[YOUR INSTRUCTIONS]
Return the lines below that contain the word "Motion".

START INFORMATION PROVIDED

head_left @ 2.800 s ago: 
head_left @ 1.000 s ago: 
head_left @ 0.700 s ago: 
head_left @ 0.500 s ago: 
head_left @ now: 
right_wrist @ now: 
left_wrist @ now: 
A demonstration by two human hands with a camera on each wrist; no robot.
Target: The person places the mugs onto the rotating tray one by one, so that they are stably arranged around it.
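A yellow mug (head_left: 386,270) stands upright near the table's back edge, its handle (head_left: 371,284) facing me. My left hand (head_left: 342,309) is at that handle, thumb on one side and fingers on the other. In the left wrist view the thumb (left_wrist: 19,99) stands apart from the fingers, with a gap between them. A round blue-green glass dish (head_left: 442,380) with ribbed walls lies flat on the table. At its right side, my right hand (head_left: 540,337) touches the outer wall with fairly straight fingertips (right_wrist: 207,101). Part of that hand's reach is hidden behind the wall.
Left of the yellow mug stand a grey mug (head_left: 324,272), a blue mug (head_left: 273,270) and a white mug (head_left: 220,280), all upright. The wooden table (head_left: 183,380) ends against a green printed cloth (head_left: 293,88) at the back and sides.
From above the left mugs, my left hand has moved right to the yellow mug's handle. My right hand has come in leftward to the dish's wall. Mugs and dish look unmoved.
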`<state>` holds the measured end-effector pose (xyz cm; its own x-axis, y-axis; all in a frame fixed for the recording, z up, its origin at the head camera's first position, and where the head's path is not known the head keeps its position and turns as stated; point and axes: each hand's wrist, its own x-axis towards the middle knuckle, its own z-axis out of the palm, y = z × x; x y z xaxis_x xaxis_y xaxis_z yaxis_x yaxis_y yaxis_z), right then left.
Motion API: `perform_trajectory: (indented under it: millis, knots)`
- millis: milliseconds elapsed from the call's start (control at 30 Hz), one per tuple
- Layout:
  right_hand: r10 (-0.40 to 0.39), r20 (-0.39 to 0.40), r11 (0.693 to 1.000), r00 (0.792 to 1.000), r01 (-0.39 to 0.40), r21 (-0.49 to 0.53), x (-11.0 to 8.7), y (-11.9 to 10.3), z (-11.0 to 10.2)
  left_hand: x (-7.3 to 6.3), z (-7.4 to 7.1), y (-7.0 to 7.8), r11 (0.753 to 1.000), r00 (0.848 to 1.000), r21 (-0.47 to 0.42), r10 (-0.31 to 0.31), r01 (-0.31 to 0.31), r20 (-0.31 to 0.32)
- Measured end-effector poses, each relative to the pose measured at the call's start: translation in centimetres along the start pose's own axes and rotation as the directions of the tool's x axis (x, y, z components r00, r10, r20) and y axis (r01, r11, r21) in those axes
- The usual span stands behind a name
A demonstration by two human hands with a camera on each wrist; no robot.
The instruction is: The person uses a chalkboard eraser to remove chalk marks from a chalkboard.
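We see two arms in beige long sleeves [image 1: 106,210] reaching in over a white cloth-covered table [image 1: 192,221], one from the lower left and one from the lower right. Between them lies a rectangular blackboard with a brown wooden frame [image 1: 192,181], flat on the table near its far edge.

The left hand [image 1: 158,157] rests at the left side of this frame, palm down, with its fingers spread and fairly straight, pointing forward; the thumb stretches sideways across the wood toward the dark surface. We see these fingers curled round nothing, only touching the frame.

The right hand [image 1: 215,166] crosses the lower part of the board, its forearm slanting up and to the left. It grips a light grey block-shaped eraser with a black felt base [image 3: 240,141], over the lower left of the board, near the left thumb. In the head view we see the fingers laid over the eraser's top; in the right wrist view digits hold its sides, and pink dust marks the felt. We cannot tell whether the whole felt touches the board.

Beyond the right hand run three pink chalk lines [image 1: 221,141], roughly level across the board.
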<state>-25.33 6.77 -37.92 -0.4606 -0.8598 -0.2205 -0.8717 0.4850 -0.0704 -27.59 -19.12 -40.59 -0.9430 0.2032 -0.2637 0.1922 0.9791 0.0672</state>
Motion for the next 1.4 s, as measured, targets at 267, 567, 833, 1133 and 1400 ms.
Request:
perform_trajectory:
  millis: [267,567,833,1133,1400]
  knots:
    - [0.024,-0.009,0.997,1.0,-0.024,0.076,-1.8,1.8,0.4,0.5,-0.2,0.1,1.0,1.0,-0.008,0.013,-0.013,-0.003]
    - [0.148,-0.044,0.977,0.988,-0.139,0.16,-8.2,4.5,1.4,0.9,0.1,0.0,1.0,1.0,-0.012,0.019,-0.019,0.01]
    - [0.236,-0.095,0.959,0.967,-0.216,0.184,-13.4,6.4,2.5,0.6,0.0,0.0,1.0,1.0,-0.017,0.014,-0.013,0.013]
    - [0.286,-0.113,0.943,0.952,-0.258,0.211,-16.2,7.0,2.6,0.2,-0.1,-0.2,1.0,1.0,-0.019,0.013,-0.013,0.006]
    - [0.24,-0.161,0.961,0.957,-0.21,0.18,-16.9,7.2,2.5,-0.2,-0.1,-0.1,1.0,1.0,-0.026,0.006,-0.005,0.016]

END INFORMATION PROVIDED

[RESPONSE TO THE EXERCISE]
Motion API: `perform_trajectory: (indented under it: millis, knots)`
Motion for the next 1.4 s, as measured, targets at 267, 567, 833, 1133 and 1400 ms.

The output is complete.